The US Food and Drug Administration (FDA) and the National Institutes of Health (NIH) have launched a public-private partnership aimed at advancing the understanding of neurodegenerative diseases, the organisations announced.
The goal of the partnership – the Critical Path for Rare Neurodegenerative Diseases (CP-RND) – is to generate ‘actionable solutions that can tangibly accelerate’ drug development for amyotrophic lateral sclerosis (ALS) and other rare neurodegenerative diseases, the FDA said in a statement.
Hilary Marston, FDA chief medical officer, said: “There is a crucial need to develop new treatments that can improve and extend the lives of people diagnosed with rare neurodegenerative diseases, including ALS. Collaboration across public and private sectors can accelerate the progress to address this urgent need.
“The partnership we are announcing will leverage the shared expertise of all participants to create a path towards new breakthroughs in treating these diseases.”
The FDA and NIH have selected the Critical Path institute (C-Path) as the convener of the partnership, which the organisations hope will bring together experts in rare neurodegenerative diseases, including patient communities, advocacy organisations and private entities.
Areas of focus will include patient-focused drug development, and the utilisation of the FDA-funded Rare Disease Cures Accelerator-Data and Analytics Platform External Link Disclaimer (RDCA-DAP) to bring together scientific data on rare neurodegenerative diseases.
The FDA outlined that this will ‘facilitate the characterisation of neurodegenerative diseases and their natural history, the identification of molecular targets for neurodegenerative disease, and increased efficiency, predictability, and productivity of clinical development of therapies’.
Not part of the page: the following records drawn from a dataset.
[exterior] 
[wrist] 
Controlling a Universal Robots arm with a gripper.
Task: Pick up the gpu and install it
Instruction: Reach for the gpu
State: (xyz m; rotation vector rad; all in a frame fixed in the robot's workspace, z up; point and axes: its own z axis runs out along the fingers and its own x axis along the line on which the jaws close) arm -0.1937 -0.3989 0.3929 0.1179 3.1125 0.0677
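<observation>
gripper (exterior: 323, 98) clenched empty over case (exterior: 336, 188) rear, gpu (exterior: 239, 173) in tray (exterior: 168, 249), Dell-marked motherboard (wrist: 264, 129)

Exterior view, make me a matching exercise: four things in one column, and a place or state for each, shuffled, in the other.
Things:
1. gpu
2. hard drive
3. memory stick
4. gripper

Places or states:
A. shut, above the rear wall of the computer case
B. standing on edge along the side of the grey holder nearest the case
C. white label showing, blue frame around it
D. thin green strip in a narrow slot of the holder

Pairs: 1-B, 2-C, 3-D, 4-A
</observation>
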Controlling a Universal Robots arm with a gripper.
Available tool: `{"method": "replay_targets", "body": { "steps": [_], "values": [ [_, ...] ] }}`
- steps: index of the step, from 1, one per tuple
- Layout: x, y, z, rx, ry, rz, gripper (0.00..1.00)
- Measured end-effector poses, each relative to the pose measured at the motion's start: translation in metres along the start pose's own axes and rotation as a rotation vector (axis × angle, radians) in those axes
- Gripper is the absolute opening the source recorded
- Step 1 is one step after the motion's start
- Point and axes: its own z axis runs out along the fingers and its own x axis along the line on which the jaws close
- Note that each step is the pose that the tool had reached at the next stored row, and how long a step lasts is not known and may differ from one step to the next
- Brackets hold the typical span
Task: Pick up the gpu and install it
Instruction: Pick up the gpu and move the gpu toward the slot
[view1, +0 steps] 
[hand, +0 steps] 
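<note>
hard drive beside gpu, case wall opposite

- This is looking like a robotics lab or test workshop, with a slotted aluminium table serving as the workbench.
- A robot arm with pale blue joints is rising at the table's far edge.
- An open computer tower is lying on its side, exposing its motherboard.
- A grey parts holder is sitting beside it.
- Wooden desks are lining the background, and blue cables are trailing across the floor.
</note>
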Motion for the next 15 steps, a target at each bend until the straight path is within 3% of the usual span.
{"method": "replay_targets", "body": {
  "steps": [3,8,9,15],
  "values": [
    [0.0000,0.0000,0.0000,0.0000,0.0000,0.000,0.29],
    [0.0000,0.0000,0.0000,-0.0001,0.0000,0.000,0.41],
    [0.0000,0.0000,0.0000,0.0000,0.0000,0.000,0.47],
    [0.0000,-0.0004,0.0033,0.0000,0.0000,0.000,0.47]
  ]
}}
The partnership follows President Biden signing the Accelerating Access to Critical Therapies for ALS Act into law on 23 December 2021, requiring the US Department of Health and Human Services (HHS) through the FDA and NIH to establish and implement a public-private partnership not later than one year after enactment.
ALS alone affects as many as 30,000 people in the US, with 5,000 new cases diagnosed each year. Characterised by a progressive degeneration of motor nerve cells in the brain and spinal cord, it is estimated that ALS is responsible for approximately five of every 100,000 deaths in people aged 20 years and older.
“This public-private partnership will convene the entire ALS community to develop novel strategies and approaches to therapy development and clinical testing with the goal to finally produce a treatment that stops the tragic progression of ALS,” said Walter Koroshetz, director of the National Institute of Neurological Disorders and Stroke (NINDS), part of the NIH.